Tutto ciò mette in comune Odisseo con tutti gliuomini, per questo la sua fama è trapelata fino ad oggi, in riflessioni profonde e persino motti di spirito.
La nostra vita è un viaggio e noi siamo viandanti sulla Terra, lo siamo anche restando fermi nel luogo nativo: possiamo essere al centro del mondo e sentirci soli, stare in casa e sentirci profani in patria. Non importa come viaggiamo, che direzioni prendiamo e con chi interagiamo, che lo vogliamo o no, lasceremo sempre un’impronta di noi con opere e parole, semplicemente intrecciando rapporti umani, lontani e vicini.
Il viaggio per Odisseo ha come costante il mare, il mare “colore del vino”; e se il mare non fosse altro che una metafora nella metafora? Se considerassimo la nostra vita come un fiume con mille diramazioni, dove andremmo a sfociare se non nel vasto mare della società?
Ciascuno di noi interseca le proprie vicissitudini con quelle altrui e crea legami; così ogni fiume, che abbia un corso facile, breve, lungo o tortuoso, deve necessariamente riversarsi in mare. Non possiamo concepire l’idea che il suo scopo non sia quello di fondere nel mare la sua storia con quella degli altri fiumi, anche con quelli apparentemente meno importanti.
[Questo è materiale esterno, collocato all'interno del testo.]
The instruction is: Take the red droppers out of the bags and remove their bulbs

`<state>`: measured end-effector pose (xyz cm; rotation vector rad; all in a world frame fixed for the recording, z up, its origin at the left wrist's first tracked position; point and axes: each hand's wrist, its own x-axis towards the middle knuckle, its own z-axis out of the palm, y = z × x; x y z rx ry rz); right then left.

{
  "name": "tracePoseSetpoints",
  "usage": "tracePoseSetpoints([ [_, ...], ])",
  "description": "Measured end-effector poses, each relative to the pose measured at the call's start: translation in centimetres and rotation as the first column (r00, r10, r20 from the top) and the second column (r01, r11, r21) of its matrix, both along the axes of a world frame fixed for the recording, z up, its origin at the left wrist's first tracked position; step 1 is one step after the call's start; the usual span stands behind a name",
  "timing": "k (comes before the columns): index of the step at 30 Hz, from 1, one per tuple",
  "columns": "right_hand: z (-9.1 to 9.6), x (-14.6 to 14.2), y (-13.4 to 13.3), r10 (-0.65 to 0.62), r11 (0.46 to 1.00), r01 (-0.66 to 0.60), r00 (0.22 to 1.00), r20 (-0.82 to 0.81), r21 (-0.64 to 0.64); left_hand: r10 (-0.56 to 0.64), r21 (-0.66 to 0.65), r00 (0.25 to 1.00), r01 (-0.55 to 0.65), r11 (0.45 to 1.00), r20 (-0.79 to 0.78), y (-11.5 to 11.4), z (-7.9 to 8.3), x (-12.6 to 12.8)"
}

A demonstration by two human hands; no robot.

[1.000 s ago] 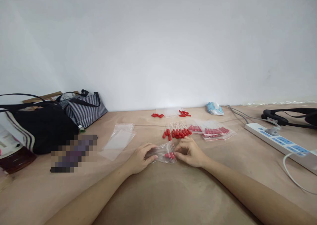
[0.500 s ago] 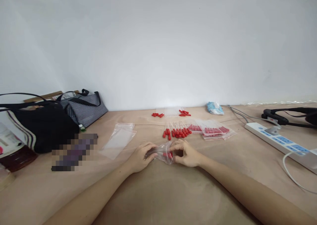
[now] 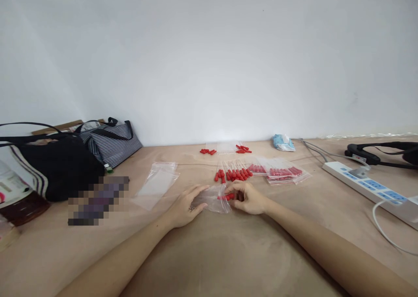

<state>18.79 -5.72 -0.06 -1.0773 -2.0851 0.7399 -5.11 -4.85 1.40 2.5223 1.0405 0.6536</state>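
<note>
My left hand (image 3: 189, 206) is curled around the closed end of a clear zip bag (image 3: 210, 202), thumb and fingers pinching it. At the bag's mouth, my right hand (image 3: 248, 197) has its fingers closed on a few red-bulbed droppers (image 3: 226, 197). Their red ends stick out toward my fingers; the thin stems are hard to make out inside the plastic. Just beyond my hands lies a row of loose droppers (image 3: 238, 174), red bulbs toward me. Filled bags (image 3: 284, 173) are stacked to the right of that row. Flat bags without contents (image 3: 155, 183) lie on the left.
More red-ended droppers (image 3: 243, 150) lie by the wall. A power strip (image 3: 369, 188) with cables, a blue mask (image 3: 283, 143) and a black headset (image 3: 362, 154) are on the right. A black bag (image 3: 65, 166), a striped bag (image 3: 114, 144) and a blurred dark object (image 3: 98, 201) are on the left.
The bag has spread flatter between my hands, and the red bulbs now show at its mouth. My right hand has shifted slightly up and to the right; my left hand has barely moved.
</note>
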Motion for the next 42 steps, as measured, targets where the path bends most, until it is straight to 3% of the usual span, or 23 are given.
tracePoseSetpoints([
  [6,-0.3,-0.5,-0.1,0.108,0.994,-0.111,0.987,-0.117,-0.024,-0.036,-0.053,0.997,0.032,0.998,-0.075,0.2,-0.4,-0.2],
  [9,-0.4,-0.1,0.4,0.159,0.958,-0.207,0.959,-0.232,-0.199,-0.070,-0.079,0.992,0.062,0.995,-0.104,0.2,-0.2,-0.3],
  [14,-0.4,0.8,1.2,0.047,0.860,-0.218,0.934,-0.354,-0.461,-0.134,-0.125,0.975,0.112,0.986,-0.177,-0.1,0.5,-0.3],
  [16,-0.5,0.7,1.2,0.010,0.858,-0.195,0.931,-0.364,-0.474,-0.147,-0.132,0.973,0.124,0.983,-0.180,-0.2,0.7,-0.3],
  [21,-1.1,-0.3,0.8,0.022,0.920,-0.143,0.948,-0.316,-0.366,-0.153,-0.144,0.973,0.128,0.981,-0.175,-0.1,0.6,-0.3],
  [23,-0.8,-0.1,0.8,0.016,0.910,-0.148,0.946,-0.324,-0.387,-0.157,-0.144,0.974,0.134,0.980,-0.162,-0.1,0.5,-0.4],
  [28,1.7,4.0,1.8,-0.065,0.870,-0.099,0.948,-0.312,-0.483,-0.159,-0.156,0.977,0.136,0.978,-0.140,-0.1,0.4,-0.6],
  [31,3.2,7.5,2.4,-0.179,0.901,0.007,0.917,-0.356,-0.434,-0.145,-0.181,0.980,0.120,0.976,-0.134,-0.1,0.6,-0.6],
  [34,3.9,9.1,2.9,-0.274,0.937,0.109,0.820,-0.502,-0.333,-0.111,-0.234,0.991,0.091,0.968,-0.071,0.0,0.9,-0.2],
  [36,3.9,8.4,3.3,-0.294,0.953,0.195,0.782,-0.550,-0.231,-0.008,-0.251,1.000,0.012,0.968,0.020,0.4,1.0,0.3],
  [39,3.3,5.3,4.2,-0.308,0.940,0.341,0.821,-0.482,-0.019,0.202,-0.250,0.977,-0.179,0.952,0.070,1.3,1.0,1.2],
  [42,2.3,1.8,5.2,-0.360,0.845,0.437,0.891,-0.275,0.307,0.286,-0.256,0.958,-0.279,0.925,-0.009,2.3,0.7,1.8],
])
Il mare, a volte terribile e imprevedibile, affascinante e spettacolare, è lo scenario costante del percorso di UN uomo che si è fatto chiamare
Nessuno, che ha spesso celato la sua identità, a volte per sopravvivenza, a volte per timore, a volte per astuzia. Le vicende di Nessuno
dimostrano quanti legami si possono intrecciare, come fitte trame della tela di Penelope, e come il bisogno di combattere l’anonimato ed emergere, per raccontare la propria storia, stia alla base dell’essere uomini.
Così il mare diventa metafora di quel sostantivo astratto che noi chiamiamo “comunità”: raccoglie in sé, nella sua impersonalità, mille storie degne di essere raccontate e ascoltate, poiché ogni vita, nella sua preziosità, ha il diritto di affiorare e non cadere nell’oblio.
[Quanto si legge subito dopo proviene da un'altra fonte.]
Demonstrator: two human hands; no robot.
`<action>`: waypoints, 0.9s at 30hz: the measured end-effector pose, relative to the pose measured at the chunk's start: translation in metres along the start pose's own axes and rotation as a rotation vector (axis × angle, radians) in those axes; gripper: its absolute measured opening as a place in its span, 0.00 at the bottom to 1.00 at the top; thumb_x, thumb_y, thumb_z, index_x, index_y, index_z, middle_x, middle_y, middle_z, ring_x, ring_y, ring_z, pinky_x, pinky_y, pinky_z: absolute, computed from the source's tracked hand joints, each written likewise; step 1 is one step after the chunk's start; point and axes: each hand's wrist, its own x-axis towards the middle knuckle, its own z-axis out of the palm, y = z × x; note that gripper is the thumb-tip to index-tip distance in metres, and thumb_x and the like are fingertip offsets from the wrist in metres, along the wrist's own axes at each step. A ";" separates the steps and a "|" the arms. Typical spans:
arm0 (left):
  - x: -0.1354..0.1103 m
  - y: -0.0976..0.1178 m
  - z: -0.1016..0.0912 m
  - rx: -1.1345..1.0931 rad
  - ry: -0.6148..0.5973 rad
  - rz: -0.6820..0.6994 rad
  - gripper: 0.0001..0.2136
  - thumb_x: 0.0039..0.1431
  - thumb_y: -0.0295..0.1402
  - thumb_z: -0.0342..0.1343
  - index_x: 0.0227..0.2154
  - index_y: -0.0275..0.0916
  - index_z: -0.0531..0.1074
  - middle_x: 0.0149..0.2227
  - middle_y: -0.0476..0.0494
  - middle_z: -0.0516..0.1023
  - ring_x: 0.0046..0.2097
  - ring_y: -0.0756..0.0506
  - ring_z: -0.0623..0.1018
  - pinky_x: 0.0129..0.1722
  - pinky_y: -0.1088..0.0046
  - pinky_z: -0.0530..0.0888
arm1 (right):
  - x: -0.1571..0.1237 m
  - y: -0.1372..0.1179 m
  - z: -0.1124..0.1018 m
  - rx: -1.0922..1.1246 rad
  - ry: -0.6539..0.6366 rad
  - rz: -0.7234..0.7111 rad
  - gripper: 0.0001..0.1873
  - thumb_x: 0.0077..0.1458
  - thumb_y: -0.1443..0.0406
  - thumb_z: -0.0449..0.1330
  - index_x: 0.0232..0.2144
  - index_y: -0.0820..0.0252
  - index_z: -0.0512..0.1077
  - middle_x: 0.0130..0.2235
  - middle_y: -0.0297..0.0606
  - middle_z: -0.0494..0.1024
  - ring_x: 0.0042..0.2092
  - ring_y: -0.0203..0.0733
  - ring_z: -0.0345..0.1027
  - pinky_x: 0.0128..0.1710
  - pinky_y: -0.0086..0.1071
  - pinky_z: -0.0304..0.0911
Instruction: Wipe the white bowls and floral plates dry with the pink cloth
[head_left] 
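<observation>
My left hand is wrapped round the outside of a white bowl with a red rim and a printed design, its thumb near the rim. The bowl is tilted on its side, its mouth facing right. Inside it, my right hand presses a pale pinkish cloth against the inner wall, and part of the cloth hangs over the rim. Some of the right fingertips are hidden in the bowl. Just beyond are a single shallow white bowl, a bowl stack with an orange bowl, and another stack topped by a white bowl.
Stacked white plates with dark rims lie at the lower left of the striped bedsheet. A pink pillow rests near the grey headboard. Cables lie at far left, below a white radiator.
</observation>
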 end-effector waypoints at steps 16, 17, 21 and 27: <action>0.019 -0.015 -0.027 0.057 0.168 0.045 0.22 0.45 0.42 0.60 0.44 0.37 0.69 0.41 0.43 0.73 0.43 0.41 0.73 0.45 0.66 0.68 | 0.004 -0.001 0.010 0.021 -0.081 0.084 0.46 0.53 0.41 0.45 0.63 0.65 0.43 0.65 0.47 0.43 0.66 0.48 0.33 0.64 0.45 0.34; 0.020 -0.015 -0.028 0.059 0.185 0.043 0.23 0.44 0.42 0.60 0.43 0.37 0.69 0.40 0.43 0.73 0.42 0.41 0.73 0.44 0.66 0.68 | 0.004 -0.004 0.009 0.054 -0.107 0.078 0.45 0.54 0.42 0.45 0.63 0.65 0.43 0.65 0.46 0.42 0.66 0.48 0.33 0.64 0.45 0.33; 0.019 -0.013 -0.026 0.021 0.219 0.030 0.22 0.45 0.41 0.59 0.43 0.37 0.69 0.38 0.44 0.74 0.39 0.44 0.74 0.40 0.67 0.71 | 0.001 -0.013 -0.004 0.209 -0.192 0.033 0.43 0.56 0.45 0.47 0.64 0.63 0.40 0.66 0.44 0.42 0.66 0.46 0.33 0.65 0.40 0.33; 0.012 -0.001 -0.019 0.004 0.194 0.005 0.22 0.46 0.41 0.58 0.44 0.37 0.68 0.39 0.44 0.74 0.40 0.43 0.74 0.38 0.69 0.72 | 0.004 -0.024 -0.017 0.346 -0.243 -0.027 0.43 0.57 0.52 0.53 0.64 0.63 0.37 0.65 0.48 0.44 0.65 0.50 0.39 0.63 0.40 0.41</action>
Pertanto, Nessuno, alla fine, piangendo, svelò la sua identità ai Feaci e scelse di narrare la propria storia, affinché non fossero gli altri a raccontarla per lui, affinché il dolore provato avesse il colore della sua voce. Così ogni uomo, ognuno di noi, anche il più propenso a essere nessuno, deve avere l’opportunità di immergersi in questo grande mare e far emergere la propria identità, uscendo dall’anonimato e raccontando la propria vicenda.
Homo sum, humani nihil a me alienum puto, scriveva Terenzio a distanza di secoli da Omero…forse il prendere coscienza di sé, capire di non essere “nessuno”, è una condizione necessaria per potersi comprendere tra uomini e osservare le trame di vita del prossimo, senza ritenerle “aliene”.
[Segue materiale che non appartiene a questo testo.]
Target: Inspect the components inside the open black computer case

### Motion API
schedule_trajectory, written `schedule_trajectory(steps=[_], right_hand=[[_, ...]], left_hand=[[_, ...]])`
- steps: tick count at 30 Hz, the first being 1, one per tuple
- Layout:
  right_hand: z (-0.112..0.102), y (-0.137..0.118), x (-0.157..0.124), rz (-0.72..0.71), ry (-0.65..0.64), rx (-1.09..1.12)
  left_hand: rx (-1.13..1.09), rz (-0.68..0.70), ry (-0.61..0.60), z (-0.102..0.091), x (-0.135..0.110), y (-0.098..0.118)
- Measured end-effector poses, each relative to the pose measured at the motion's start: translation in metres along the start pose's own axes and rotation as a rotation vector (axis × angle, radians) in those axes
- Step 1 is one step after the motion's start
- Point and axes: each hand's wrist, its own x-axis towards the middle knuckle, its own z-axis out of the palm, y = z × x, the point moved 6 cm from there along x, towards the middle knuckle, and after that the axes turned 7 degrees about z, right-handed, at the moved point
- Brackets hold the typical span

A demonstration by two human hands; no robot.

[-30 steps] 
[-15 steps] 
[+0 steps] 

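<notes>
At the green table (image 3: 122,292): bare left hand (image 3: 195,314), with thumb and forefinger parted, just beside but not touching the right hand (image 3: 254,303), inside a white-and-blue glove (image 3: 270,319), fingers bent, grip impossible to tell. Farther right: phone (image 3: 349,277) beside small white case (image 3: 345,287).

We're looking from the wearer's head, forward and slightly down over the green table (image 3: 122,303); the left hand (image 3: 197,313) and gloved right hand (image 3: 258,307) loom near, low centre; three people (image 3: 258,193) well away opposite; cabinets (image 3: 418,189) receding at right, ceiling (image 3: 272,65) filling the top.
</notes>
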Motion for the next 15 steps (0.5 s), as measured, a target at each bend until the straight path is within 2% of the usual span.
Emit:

Soprattutto, ciò è necessario per trovare quel senso di appartenenza che, a volte, nel nostro individualismo, perdiamo, che ci fa sentire soli e disorientati, anche quando basterebbe solo afferrare la mano sconosciuta di chi, proprio come noi, ci naviga affianco, senza sosta, per sopravvivere.
                                                                                                                                   Elena Uras
2 Dicembre 2014

Questa riflessione è dedicata al “polytropos” amico e viaggiatore che ha ispirato questo blog e a tutti coloro che gli vogliono bene

Navigando sul mare color vino verso uomini di altre lingue”; Omero; Odissea; I.183.